Neighbor-joining trees of MDA-amplified SGS. (A) Single-genome sequencing of the P6-PR-RT region in PBMC from Patient 1 [5,8] showing integration-site identical proviruses within expanded CD4+ T cell clones. CD4+ memory subsets from which sequences were recovered are indicated by white (central/transitional memory) or black (effector memory) triangles. Integration site details (gene/nearest gene, chromosome, hg19 location, proviral orientation relative to gene (+/−, with/against, respectively), and number of observations) indicated for each group of identical sequences. (B) CD4+ memory T cell subset distribution of identical proviral integration sites within expanded cell clones. Cluster ID designated in coordination with phylogenetic tree (2A).

3. Future Directions

Strategies for a functional cure for HIV-1 include “shock and kill” [15,17,93,94], “block and lock” [95,96], enhanced cell-mediated immunity [97,98,99,100,101], engineered “HIV-resistant” T-cells/CRISPR approaches [102,103,104,105,106], and more [107,108]. However, all interventions require an accurate characterization of the target and a means to evaluate the efficacy of the intervention [29]. At current, the gold standards of quantitative VOA and ATI [3,109,110] remain indispensable but require significant time and careful planning. MDA-based approaches have the potential to provide in-depth, multi-parametric characterization of the HIV reservoir during ART and a means to track the dynamics of intact proviruses over time and during curative interventions. To date, MDA approaches have demonstrated: (1) the ability to screen for rare events while maintaining the original source material, (2) the ability to perform parallel analyses of a single provirus or infected cell clone, (3) the ability to identify “repliclones,” including their sites of integration, (4) the ability to track the dynamics of infected cell clones over time, and (5) the ability to characterize infected cells clones, including their memory subset and TCRβ identity.

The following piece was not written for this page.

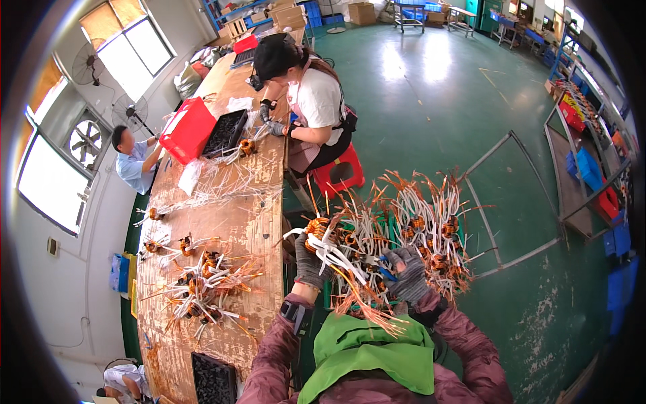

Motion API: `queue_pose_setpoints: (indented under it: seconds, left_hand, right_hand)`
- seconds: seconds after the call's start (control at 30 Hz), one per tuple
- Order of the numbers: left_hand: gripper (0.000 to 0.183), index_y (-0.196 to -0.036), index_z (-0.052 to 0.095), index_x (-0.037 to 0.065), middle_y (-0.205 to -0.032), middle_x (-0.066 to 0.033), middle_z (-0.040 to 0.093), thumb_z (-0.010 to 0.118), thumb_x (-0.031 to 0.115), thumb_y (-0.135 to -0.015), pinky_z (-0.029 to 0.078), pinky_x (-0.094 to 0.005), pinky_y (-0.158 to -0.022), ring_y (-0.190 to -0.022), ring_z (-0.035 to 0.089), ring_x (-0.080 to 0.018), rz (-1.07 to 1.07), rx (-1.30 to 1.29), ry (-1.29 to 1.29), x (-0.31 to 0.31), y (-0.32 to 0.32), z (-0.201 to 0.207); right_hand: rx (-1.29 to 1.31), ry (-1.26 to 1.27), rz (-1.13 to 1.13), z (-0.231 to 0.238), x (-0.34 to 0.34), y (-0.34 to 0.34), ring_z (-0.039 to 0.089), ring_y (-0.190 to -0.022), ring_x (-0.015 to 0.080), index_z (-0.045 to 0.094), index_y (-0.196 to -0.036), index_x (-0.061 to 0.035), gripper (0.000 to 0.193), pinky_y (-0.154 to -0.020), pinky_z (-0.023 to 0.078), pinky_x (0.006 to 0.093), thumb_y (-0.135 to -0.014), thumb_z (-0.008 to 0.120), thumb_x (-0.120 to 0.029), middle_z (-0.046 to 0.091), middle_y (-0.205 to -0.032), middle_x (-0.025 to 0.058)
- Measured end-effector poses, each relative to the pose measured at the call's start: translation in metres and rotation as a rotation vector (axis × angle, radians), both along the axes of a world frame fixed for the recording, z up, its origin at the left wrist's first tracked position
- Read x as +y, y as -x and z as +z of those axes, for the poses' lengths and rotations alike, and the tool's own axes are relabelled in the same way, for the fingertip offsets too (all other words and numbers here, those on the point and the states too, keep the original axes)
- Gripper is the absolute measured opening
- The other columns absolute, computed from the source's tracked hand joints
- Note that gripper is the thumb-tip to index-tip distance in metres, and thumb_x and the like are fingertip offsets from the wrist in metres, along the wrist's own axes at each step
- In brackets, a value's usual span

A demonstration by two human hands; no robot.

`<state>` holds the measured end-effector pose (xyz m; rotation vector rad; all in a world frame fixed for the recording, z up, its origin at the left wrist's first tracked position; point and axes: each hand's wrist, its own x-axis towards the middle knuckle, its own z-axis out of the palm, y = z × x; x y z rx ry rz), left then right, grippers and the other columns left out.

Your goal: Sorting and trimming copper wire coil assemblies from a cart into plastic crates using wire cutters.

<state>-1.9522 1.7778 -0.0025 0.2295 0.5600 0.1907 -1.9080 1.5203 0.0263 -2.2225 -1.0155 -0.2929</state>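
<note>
My left hand (309, 264), in a grey knit glove, is closed around a copper-wound ring coil (317, 230) with white-sleeved leads. The leads hang to the right and down, ending in frayed bare copper strands. In my gloved right hand (409, 277) is a pair of blue-handled pliers (385, 268), its tip close to the leads of that coil. Just beyond both hands, a heap of similar coils (431, 232) rises out of a green crate (328, 295), which the coils mostly hide. My green apron (370, 350) lies below the hands.
To the left runs a worn wooden table (259, 222) with a pile of coils (198, 286) and a black tray (214, 378). Farther up are a red bin (190, 131) and a co-worker (316, 101) on a red stool (341, 174). A metal frame (501, 202) stands right.
</note>
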Motion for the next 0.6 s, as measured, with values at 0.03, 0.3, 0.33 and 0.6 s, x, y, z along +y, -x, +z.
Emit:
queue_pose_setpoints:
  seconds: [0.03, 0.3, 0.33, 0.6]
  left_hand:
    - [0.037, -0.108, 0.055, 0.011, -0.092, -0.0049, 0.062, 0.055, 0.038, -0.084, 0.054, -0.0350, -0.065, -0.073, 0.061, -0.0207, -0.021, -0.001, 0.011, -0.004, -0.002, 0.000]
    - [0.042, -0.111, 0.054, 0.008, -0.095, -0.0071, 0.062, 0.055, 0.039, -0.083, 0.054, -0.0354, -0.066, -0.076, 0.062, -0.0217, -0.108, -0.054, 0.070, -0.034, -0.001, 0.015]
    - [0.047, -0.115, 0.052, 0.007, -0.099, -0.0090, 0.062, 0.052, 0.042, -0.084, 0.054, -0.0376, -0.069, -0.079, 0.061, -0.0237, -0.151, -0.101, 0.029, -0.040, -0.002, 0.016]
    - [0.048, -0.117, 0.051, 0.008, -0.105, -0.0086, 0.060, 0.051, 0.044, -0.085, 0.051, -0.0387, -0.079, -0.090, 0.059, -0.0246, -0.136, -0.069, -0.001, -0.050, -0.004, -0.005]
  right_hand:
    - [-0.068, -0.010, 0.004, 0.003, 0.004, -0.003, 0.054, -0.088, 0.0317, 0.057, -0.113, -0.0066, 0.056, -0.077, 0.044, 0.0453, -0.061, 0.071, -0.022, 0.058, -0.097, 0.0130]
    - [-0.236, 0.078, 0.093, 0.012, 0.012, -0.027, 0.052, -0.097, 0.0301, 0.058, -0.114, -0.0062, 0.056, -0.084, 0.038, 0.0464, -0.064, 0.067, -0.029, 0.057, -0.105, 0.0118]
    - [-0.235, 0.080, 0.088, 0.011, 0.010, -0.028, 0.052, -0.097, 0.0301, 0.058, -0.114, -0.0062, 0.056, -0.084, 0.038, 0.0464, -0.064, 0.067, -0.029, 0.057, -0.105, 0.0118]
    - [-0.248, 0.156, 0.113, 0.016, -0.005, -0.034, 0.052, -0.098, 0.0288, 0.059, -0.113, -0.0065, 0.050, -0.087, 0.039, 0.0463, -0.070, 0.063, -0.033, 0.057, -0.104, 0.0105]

MDA-augmented workflows are not without limitations, however, including: (1) reagents and/or kits are costly compared to other molecular genetic approaches, (2) individual provirus/integration site analyses are labor intensive, and (3) sampling depth (number of proviruses) and breadth (number of donors/timepoints/subsets) is limited due to the cost and labor. Current efforts to automate workflows, target screening to specific proviruses of interest, and reduce costs are underway. As these MDA approaches continue to improve in efficiency and throughput, they will offer significant insights into new potential strategies to achieve HIV remission without ART.

4. Methods

4.1. Ethics Statement

All participants signed informed consent in accordance with NCT00009256 (AVBIO). Protocols were approved by the internal review boards at the National Institutes of Health.

4.2. MDA-SGS

CD4+ memory T cells were sorted into effector and central/transitional memory as in [111] and subjected to MDA-SGS as in [11]. Briefly, genomic DNA was extracted from sorted subsets, diluted to proviral endpoint (such that less than 30% of wells in a microtiter plate are positive for the P6-PR-RT sub-genomic region of HIV-1), and subjected to multiple displacement amplification. Integration sites analysis [5,8,54] was performed on MDA wells containing identical P6-PR-RT sequences.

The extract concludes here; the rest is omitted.